- Instructions to follow
Your output must be the lines below from the line containing "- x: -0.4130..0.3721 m" to the line containing "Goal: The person", both lines included, reproduced exactly and without pictures.
>>>
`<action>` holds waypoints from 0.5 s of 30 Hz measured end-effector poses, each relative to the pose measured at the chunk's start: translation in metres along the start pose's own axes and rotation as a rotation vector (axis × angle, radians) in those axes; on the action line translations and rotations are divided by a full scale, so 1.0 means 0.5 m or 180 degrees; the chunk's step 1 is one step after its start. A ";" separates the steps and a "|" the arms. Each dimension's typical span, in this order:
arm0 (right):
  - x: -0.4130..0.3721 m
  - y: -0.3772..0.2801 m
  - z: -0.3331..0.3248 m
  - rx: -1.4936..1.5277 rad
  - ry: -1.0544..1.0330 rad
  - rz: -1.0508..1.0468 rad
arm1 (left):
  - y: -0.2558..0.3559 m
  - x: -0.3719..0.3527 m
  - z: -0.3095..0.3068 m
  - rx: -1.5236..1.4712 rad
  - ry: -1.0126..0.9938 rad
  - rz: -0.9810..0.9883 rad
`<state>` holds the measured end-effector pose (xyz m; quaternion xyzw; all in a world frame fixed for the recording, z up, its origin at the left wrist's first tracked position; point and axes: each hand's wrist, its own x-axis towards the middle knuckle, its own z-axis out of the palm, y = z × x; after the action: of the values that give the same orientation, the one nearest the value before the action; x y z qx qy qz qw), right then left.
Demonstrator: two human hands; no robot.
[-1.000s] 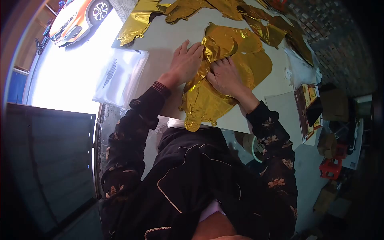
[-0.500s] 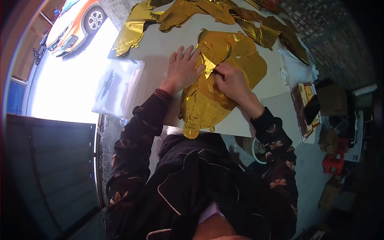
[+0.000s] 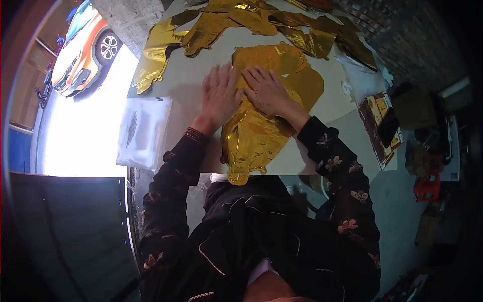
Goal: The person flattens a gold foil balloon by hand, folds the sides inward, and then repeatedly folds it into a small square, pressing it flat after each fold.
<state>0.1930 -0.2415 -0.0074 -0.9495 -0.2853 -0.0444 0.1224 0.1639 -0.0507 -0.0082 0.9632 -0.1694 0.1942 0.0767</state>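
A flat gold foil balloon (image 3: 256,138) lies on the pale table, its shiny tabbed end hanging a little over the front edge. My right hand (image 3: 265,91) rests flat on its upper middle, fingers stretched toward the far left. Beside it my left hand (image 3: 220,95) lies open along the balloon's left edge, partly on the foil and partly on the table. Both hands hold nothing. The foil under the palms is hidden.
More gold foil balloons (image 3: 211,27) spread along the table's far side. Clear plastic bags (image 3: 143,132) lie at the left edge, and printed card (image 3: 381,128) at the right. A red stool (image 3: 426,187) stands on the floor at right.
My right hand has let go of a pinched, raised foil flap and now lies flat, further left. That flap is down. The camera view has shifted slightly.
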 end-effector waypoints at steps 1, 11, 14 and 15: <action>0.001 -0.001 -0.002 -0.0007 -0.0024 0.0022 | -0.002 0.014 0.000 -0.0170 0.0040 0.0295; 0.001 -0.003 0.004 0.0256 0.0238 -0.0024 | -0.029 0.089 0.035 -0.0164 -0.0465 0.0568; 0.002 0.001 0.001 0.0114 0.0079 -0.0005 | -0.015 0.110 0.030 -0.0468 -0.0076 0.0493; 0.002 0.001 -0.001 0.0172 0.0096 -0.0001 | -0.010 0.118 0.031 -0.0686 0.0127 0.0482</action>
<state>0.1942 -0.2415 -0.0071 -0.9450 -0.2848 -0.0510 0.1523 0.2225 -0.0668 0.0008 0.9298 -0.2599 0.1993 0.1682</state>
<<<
- The completed task
  - x: -0.4130..0.3721 m
  - y: -0.3772..0.2801 m
  - z: -0.3331..0.3248 m
  - rx: -1.4936..1.5277 rad
  - ry: -1.0544..1.0330 rad
  - rz: -1.0508..1.0468 rad
arm1 (left):
  - y: -0.2558..0.3559 m
  - x: -0.3719..0.3527 m
  - z: -0.3095..0.3068 m
  - rx: -1.5236..1.4712 rad
  - ry: -1.0126..0.9938 rad
  - rz: -0.9810..0.9883 rad
`<state>` holds the measured end-effector pose (xyz m; quaternion xyzw; all in a world frame fixed for the recording, z up, its origin at the left wrist's first tracked position; point and axes: each hand's wrist, its own x-axis towards the middle knuckle, its own z-axis out of the palm, y = z × x; after the action: of the values that give the same orientation, the one nearest the value before the action; x y z qx qy qz qw), right then left.
Demonstrator: two human hands; no robot.
[-1.000s] 
[-0.500s] 
[+0.000s] 
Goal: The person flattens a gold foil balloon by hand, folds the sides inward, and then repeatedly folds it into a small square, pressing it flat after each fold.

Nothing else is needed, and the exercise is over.